At this stage of learning about Web services, I was thinking something along the lines of "UDDI, WSDL, and SOAP... that sure is a lot of stuff to learn to do something that sounds so simple and elegant in theory!", so I don't blame you if you're feeling similarly overwhelmed.

The nice thing about Web services is they are getting a lot of support from the makers of programming tools and Web servers alike. For instance, the Apache Software Foundation (ASF) has created a product called Apache SOAP that allows you to deploy standard Java programs as Web services. Similarly, Microsoft's Visual Studio .NET provides many tools to easily deploy and write programs that take advantage of Web services.

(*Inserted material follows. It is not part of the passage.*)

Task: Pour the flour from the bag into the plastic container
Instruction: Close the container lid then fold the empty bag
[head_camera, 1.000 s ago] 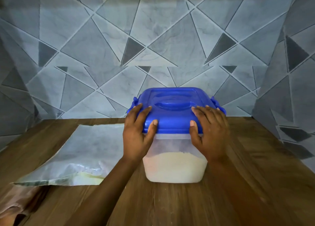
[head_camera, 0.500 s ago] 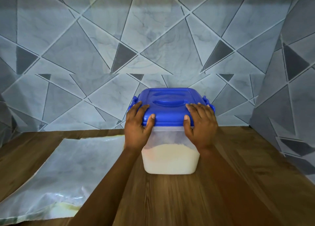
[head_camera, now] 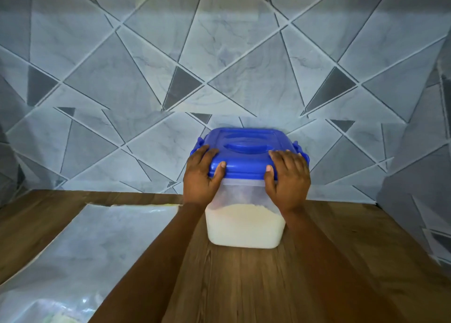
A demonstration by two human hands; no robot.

Apache SOAP handles all the details of converting SOAP requests into Java method calls, and converting the results of those method calls into SOAP responses. It even creates WSDL descriptions of your Web services, and helps you deploy them on any Servlet-enabled Web server such as Tomcat. Apache SOAP also makes it easy to write Java programs that take advantage of Web services by handling all the details of converting Java method calls into SOAP requests and sending them to a Web server by HTTP. The ASF is now working on a follow-up project called AXIS, which makes it even easier to develop, deploy, and use Web services.

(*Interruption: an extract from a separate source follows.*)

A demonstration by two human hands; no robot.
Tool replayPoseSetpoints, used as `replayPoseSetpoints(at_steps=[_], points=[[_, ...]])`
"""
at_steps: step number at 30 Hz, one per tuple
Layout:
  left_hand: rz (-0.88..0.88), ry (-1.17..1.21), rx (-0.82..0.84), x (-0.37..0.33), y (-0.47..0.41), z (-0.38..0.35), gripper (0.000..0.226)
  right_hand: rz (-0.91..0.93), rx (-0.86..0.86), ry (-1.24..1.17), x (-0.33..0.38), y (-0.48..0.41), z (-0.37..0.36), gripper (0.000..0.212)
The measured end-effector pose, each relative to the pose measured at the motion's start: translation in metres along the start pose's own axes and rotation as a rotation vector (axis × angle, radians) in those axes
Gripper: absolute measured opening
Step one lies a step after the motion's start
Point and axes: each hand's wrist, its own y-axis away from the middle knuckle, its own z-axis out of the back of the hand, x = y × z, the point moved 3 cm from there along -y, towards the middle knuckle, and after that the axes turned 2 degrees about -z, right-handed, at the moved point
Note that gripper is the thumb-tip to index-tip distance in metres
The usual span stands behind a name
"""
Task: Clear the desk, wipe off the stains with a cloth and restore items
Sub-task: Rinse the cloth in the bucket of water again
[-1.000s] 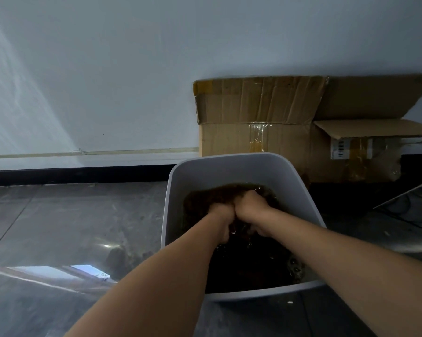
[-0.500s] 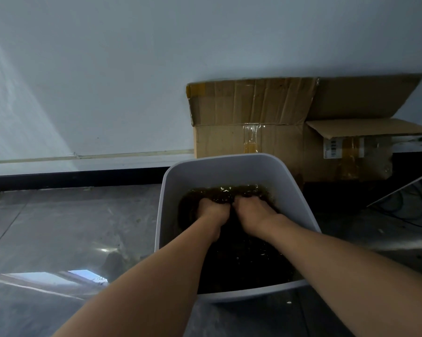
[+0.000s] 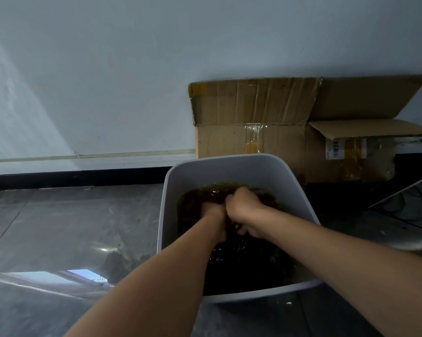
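Cloth rinse in tub; desk not in view.
Cardboard box (image 3: 253,113) behind white tub (image 3: 229,158); tub holds dark water (image 3: 244,263); brown cloth (image 3: 194,199) submerged at tub's far end; left hand (image 3: 213,214) and right hand (image 3: 244,205) both clenched on it. Judged: wiping or restoring unconfirmed.

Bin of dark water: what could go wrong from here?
1. Left hand and right hand squeeze the cloth in the bin; water could splash onto the cardboard box right behind or the floor cables at right.
2. The water looks very dirty, so the cloth may smear rather than clean.
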Motion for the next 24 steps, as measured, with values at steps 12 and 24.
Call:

Microsoft Visual Studio .NET provides the same kinds of facilities that Apache are developing in AXIS. Visual Studio .NET makes it incredibly easy to create and use Web services, though it is specialized to work with the .NET platform. If you already use Microsoft Internet Information Services, however, Visual Studio .NET provides the ideal platform to develop Web services.

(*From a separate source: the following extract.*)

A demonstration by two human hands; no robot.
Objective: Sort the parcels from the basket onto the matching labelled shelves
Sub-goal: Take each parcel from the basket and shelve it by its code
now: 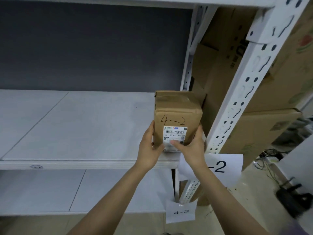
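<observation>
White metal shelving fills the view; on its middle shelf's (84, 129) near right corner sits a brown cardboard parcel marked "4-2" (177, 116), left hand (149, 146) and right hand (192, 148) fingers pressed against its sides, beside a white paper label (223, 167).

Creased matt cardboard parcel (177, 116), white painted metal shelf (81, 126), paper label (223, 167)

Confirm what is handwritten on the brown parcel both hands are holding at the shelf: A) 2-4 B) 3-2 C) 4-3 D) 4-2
D: the brown parcel, held between the left hand and right hand, has "4—2" written in black marker above its shipping label.
</observation>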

Other Web services toolkits exist for other programming languages, as well. For instance, the SOAP::Lite module lets you easily create Web services in Perl.

Summary

In this article, I took you on a tour of Web services technology. Hopefully I've been successful in my attempt to remove the hype surrounding this up-and-coming type of software product. At the same time, I've given you a few starting points to work from to learn how to develop and use Web services on your platform of choice.

No doubt, Web services are much less sexy and exciting than you expected them to be. As this article revealed, what Web services really come down to is a set of technologies that standardize communication between programs over the Internet. Microsoft has bet the farm on Web services by making them a major component of the .NET platform, and is investing $200 million to promote it. Unless I'm very much mistaken, $200 million can make anything sound sexy.

But just because Web services aren't sexy doesn't mean they're not important, or exciting! The idea that any program, on any platform, written in any language can make use of a vast range of Web services is certainly an exciting one! If the development community embraces Web services as a concept (and at this stage, it's not looking bad!), the Brave New World of software development that blossoms out of it should be quite a thing to behold.

In future articles, I'll show you how to develop and use Web services as part of your own software projects. That's when things will really start to get exciting!